Would you restate word for word the lines of the listing, beginning at the first and ending with the line that holds "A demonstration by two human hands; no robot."?

****************

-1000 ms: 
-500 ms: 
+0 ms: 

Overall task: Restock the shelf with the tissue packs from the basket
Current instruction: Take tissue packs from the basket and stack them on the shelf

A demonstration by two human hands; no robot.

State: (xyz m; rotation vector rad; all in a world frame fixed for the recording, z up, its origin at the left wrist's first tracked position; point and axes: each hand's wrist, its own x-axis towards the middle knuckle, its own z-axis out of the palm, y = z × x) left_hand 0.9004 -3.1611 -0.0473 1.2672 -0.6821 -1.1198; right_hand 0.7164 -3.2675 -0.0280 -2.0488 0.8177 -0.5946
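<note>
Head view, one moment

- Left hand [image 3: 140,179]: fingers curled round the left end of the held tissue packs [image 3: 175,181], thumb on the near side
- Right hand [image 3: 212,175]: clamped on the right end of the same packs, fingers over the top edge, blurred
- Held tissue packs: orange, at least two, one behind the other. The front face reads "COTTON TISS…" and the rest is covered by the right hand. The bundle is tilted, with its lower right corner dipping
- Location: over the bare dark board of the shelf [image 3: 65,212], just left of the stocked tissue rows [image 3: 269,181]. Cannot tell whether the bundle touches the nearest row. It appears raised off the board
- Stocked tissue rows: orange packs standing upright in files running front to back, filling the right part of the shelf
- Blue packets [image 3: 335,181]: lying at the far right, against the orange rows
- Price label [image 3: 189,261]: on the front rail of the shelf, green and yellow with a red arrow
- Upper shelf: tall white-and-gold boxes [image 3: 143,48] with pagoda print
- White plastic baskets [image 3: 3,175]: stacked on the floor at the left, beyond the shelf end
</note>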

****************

RESPONSE
-1000 ms: 
-500 ms: 
+0 ms: 

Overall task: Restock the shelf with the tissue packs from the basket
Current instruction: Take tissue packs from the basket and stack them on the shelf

A demonstration by two human hands; no robot.

What appears above is the complete answer to the exercise.